Voodoo Software Removes Objects From Video In Real Time – via PopSci.com – Take a look at this video. I’m still skeptical. If it’s real you can never believe anything you see on TV ever again. The changes to the video shown wouldn’t be that impressive, except this apparently works in real time. I need to see this for myself. Maybe they can use it on the “footage” from the new moon landings…
New technologies confuse reality and fiction: Pope – via MontrealGazette.com – I’ll admit at first I jumped to the conclusion that this was going to be the Pope railing against science. I figured what it would boil down to was “reality is whatever the church tells you”. To my surprise this was not the case at all. In his statement, he cautions that technology can lead to “the risk of indifference towards real life.” It’s hard to disagree with that statement. While we’re still many years from virtual reality technology that’s passable as actual reality, the concept is sound. I see it as a form of escapism. Even today there are people who spend more time playing video games than doing any of their other daily activities. Other people get lost for hours on end living vicariously through celebrities and their friends in social media circles. However, I don’t think any of these people are “confused” on the line between real and virtual. These technologies offer an escape from the monochromatic boredom of everyday life. Where things will get interesting is when technology is actually able to simulate reality in a convincing way. Then you’ll see people giving up on the real world to retreat into whatever virtual world they like. What is the Matrix, indeed.
Robots Guarding US Nuclear Stockpile – via SingularityHub.com – Our robot overlords are almost upon us. This is some pretty cool tech. Between this and the cool shit Google has been driving around lately, pretty soon I shouldn’t have to deal with all you assholes cutting me off.
Ars Technica: Banned in Iran! – via (shocker!) ArsTechnica.com – It looks like Iran’s government maybe didn’t like the reports Ars Technica was publishing on the Stuxnet infection wreaking havoc on Iranian computer networks. It’s scary how a government with the proper infrastructure in place can effectively cut off whatever website or content they want without any notice.

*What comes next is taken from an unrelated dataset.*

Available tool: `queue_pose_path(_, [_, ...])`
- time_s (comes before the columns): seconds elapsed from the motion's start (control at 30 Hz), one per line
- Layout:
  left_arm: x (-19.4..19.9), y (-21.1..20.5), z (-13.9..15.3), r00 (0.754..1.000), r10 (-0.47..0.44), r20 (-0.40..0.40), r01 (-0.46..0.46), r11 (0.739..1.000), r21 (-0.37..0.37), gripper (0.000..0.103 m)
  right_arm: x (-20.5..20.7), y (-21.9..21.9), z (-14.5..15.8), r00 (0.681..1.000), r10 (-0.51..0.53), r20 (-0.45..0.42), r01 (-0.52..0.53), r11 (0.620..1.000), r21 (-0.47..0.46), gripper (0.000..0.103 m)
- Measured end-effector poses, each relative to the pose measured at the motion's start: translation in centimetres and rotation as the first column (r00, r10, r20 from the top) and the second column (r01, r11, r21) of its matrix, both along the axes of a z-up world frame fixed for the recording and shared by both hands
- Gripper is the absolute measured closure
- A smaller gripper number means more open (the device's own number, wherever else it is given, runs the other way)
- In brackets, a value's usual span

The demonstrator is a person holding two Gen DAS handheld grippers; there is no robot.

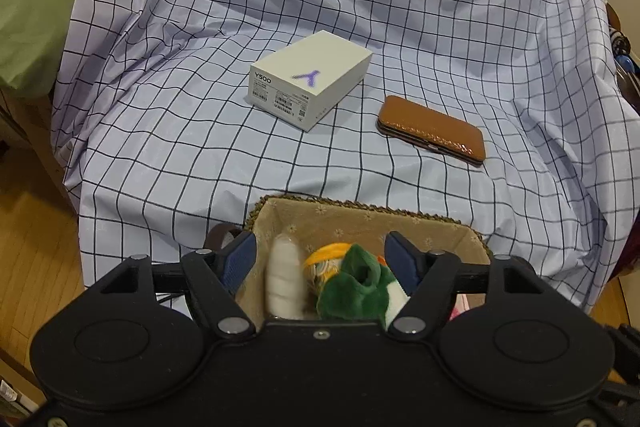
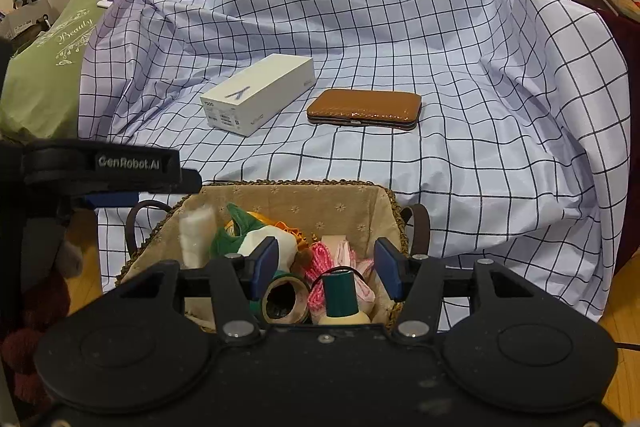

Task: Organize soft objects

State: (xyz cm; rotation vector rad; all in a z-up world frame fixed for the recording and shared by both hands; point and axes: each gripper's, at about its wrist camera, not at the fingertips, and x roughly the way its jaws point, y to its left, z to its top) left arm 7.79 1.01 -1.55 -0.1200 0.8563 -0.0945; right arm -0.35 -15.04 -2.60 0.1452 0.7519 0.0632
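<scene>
A woven basket [image 1: 360,207] with a beige flowered lining stands at the front edge of the checked cloth. Inside lie a white roll [image 1: 284,279], a green and white plush [image 1: 356,287] and an orange-yellow piece [image 1: 325,254]. My left gripper [image 1: 322,261] hangs open over the basket, its pads apart from the plush and the roll. The right wrist view shows the same basket [image 2: 288,183] holding pink yarn [image 2: 318,259], a tape roll [image 2: 282,297] and a bottle with a dark green cap [image 2: 340,293]. My right gripper [image 2: 327,265] is open above them, its pads pressing on nothing.
Beyond the basket, a white phone box [image 1: 312,79] and a brown leather case [image 1: 432,131] lie on the blue checked cloth [image 1: 440,27]. A green bag [image 1: 36,7] stands at the left. Wooden floor [image 1: 36,247] shows below the cloth's edge. The left gripper's black housing [image 2: 120,163] crosses the right view.
</scene>
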Motion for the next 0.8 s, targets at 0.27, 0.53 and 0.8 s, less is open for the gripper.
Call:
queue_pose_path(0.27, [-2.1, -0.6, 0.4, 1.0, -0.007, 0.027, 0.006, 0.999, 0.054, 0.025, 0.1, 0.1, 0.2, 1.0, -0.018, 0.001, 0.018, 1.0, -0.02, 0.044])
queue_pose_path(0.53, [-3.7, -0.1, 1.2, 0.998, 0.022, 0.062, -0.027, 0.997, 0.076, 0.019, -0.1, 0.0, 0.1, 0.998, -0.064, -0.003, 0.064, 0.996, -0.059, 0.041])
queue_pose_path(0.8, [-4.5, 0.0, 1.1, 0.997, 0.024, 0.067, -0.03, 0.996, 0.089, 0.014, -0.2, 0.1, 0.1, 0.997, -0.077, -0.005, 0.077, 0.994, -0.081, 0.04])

Superhero or supervillain: Which lurks inside you? – via MNN.com – Results from a study asking people if they would do good or evil if they were to one day find themselves with superpowers. I like to think I would be a benevolent dictator.
A radical pessimist’s guide to the next 10 years – via TheGlobeAndMail.com – Depressing, but lots of points in this list are probably pretty accurate.
How writing by hand makes kids smarter – via TheWeek.com – Makes sense.
Couple sell their $6000 home to Apple for $1.7 million – via DailyMail.co.uk – Notice to Apple: At this kind of mark-up, my house is for sale, too.
7 Essential Skills You Didn’t Learn in College – via Wired.com – Save some time for this one. It’s a bit long and has lots of links to supplementary information, too.